If you have cash you should be fine to finds suitable set of wheels. Your best bet is to stick to the German vehicles eg. VW or BMW.Like all have said the gasoline prices don't warrant the purchase of a V6 or V8.

Rental cars are go at about R300 per day for basic transport. This quickly adds up. Reasonably reliable cars sell for R50 000. Be sure to check the papers SA has a few different codes for rebuilds etc. I have used autotrader and carfind websites.

There is no chance of getting finance, for that you need a SA drivers licence and that requires Permanent Residency permit.

I hope this helps.

Cheers H


----------



## Saartjie (Mar 1, 2010)

Oz_Child said:


> Hi MZ,
> 
> If you have cash you should be fine to finds suitable set of wheels. Your best bet is to stick to the German vehicles eg. VW or BMW.Like all have said the gasoline prices don't warrant the purchase of a V6 or V8.
> 
> ...


We got finance on our cars and neither my husband nor I hold SA drivers licences and I am not a Permanent Resident.


----------



## 2fargone (Jun 14, 2011)

Saartjie said:


> We got finance on our cars and neither my husband nor I hold SA drivers licences and I am not a Permanent Resident.


Yes but isn't your husband SA? Or am I thinking of another poster? I think SA can get finance even if they don't have a divers.


----------



## Saartjie (Mar 1, 2010)

2fargone said:


> Yes but isn't your husband SA? Or am I thinking of another poster? I think SA can get finance even if they don't have a divers.

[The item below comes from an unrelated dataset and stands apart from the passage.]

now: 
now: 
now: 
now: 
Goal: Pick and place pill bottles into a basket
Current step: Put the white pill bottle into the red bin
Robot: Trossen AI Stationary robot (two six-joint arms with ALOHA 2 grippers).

Yes you are correct in that my husband is SA citizen. But my car is in my name now and so is the finance.


----------



## MZ Flyer (Jan 14, 2013)

Hi Oz,

Thank you, that helps a lot.

Bests,

MZlane:


----------



## Oz_Child (Jan 28, 2013)

Saartjie said:


> Yes you are correct in that my husband is SA citizen. But my car is in my name now and so is the finance.


Saartjie, you are being sneaky. If you front up to the banks as a foreign citizen and no SA drivers licence most banks won't accept your application. If your spouse is a citizen and has permanent employment you can get them to get the finance, with you being the payee. If HA give you a work permit with say 3 years validity, you may be able to convince a bank to give you a 3 year loan. The more risk the bank perceives the higher your interest rate will be. 

Cheers H


----------



## cotsemaw (Mar 14, 2012)

I got finance too but limited to 36 months which is the duration of my work permit and 13% interest rate vs. 8.5% if I had a permanent residence... :-/


----------



## Oz_Child (Jan 28, 2013)

cotsemaw said:


> I got finance too but limited to 36 months which is the duration of my work permit and 13% interest rate vs. 8.5% if I had a permanent residence... :-/


I don't really understand the risk to the bank, you cannot get your money out of this country very easily. If you try to leave the country you cannot take car with you without the neccessary authorisations. So to me it is an excuse to make money out of the foreigner. :|


----------